* [What you need to do]
Give back all of the data exactly, with every picture omitted.

= = = = = = =

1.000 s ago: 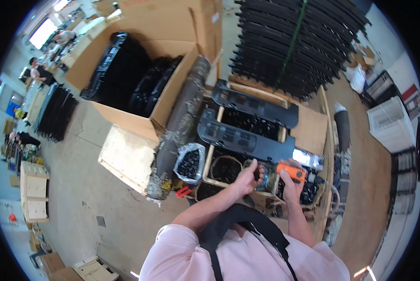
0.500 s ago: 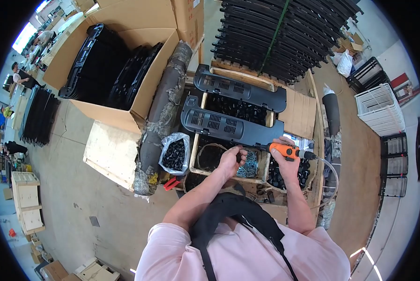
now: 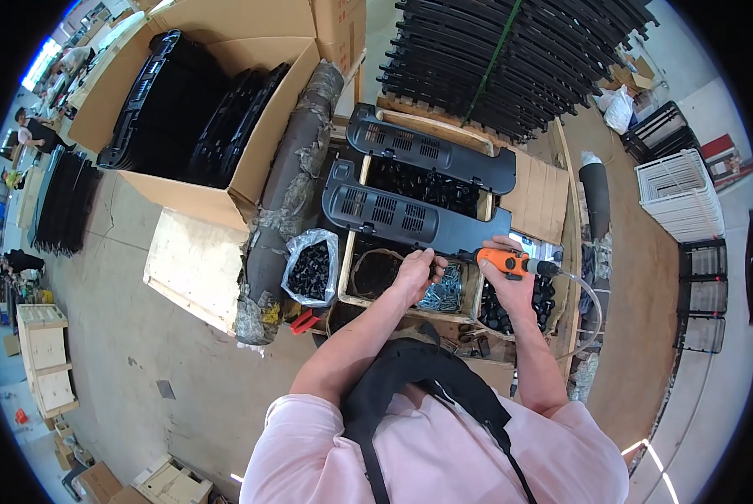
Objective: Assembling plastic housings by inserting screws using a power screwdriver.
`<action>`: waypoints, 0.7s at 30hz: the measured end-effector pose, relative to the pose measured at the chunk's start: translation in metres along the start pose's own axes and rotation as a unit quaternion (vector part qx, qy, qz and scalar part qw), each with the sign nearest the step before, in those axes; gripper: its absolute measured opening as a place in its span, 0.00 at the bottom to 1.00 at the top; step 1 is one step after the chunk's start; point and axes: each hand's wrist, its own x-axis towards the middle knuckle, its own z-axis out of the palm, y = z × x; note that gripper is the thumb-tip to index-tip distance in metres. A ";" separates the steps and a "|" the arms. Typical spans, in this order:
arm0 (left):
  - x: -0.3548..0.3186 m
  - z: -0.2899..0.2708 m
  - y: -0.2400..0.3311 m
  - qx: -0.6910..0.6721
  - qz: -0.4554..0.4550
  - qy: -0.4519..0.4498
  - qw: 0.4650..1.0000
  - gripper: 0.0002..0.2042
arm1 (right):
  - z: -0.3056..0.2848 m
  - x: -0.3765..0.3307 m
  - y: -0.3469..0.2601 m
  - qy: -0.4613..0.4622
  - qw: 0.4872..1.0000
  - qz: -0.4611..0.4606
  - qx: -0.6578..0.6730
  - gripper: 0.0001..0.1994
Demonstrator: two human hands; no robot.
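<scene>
My right hand [image 3: 504, 267] grips an orange air screwdriver [image 3: 495, 259], held sideways with its tip pointing left along the near edge of a black vented panel [image 3: 397, 217]. At that same edge, left of the tip, is my left hand [image 3: 417, 274]. Its fingers are curled together, and whatever they hold is hidden or too small to name. Behind the near panel lies a similar black panel [image 3: 427, 149]. Just below my left hand, a compartment holds silvery screws [image 3: 442, 288]. Black plastic parts [image 3: 553, 298] fill the bin beside my right hand.
A plastic bag of small black parts [image 3: 312, 270] and red-handled pliers [image 3: 303, 322] are left of the bins. Beyond stands a cardboard box [image 3: 254, 181] of black panels. Strapped black parts [image 3: 469, 63] are stacked behind. A clear hose [image 3: 596, 307] curves from the screwdriver.
My left hand has come up closer to the near panel's front edge. The screwdriver in my right hand has shifted slightly left along it. The whole view has moved a little.
</scene>
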 end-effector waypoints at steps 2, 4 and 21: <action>0.001 0.003 0.001 0.012 -0.006 0.005 1.000 0.15 | 0.004 0.003 -0.004 -0.018 1.000 -0.001 -0.008 0.22; 0.002 0.003 0.002 0.000 -0.004 0.012 1.000 0.15 | 0.007 0.011 -0.006 -0.038 0.999 -0.007 -0.030 0.21; 0.004 0.002 -0.006 0.058 0.027 0.030 0.998 0.19 | 0.009 0.023 -0.025 -0.167 0.979 -0.015 -0.119 0.25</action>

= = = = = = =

* [Exercise result]
1.000 s ago: 
0.500 s ago: 
now: 
Objective: Assembling plastic housings by inserting screws using a power screwdriver.
`<action>`: waypoints, 0.7s at 30hz: the measured end-effector pose, relative to the pose measured at the chunk's start: translation in metres along the start pose's own axes and rotation as a unit quaternion (vector part qx, qy, qz and scalar part qw), each with the sign nearest the step before, in those axes; gripper: its absolute measured opening as a place in its span, 0.00 at the bottom to 1.00 at the top; step 1 is one step after the chunk's start; point and axes: each hand's wrist, its own x-axis towards the middle knuckle, its own z-axis out of the palm, y = z × x; note that gripper is the thumb-tip to index-tip distance in metres. A ";" separates the steps and a "|" the arms. Typical spans, in this order:
arm0 (left):
  - x: -0.3548..0.3186 m
  - z: -0.2899..0.2708 m
  - y: -0.2400..0.3311 m
  - qx: -0.6910..0.6721
  - qz: -0.4554..0.4550
  - qy: -0.4519..0.4498
  - qw: 0.4650..1.0000
  - gripper: 0.0002..0.2042
arm1 (right):
  - z: -0.3056..0.2848 m
  - x: -0.3765..0.3307 m
  - y: -0.3469..0.2601 m
  - qy: -0.4613..0.4622
  - qw: 0.4872..1.0000
  - qz: -0.4611..0.4606
  - qx: -0.6578..0.6730
  - gripper: 0.0001..0.1994
Demonstrator: two human hands; no robot.
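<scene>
My right hand [image 3: 504, 267] grips an orange air screwdriver [image 3: 495, 259], held sideways with its tip pointing left along the near edge of a black vented panel [image 3: 397, 217]. At that same edge, left of the tip, is my left hand [image 3: 417, 274]. Its fingers are curled together, and whatever they hold is hidden or too small to name. Behind the near panel lies a similar black panel [image 3: 427, 149]. Just below my left hand, a compartment holds silvery screws [image 3: 442, 288]. Black plastic parts [image 3: 553, 298] fill the bin beside my right hand.
A plastic bag of small black parts [image 3: 312, 270] and red-handled pliers [image 3: 303, 322] are left of the bins. Beyond stands a cardboard box [image 3: 254, 181] of black panels. Strapped black parts [image 3: 469, 63] are stacked behind. A clear hose [image 3: 596, 307] curves from the screwdriver.
My left hand has come up closer to the near panel's front edge. The screwdriver in my right hand has shifted slightly left along it. The whole view has moved a little.
</scene>
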 end-effector waypoints at steps 2, 4 and 21: <action>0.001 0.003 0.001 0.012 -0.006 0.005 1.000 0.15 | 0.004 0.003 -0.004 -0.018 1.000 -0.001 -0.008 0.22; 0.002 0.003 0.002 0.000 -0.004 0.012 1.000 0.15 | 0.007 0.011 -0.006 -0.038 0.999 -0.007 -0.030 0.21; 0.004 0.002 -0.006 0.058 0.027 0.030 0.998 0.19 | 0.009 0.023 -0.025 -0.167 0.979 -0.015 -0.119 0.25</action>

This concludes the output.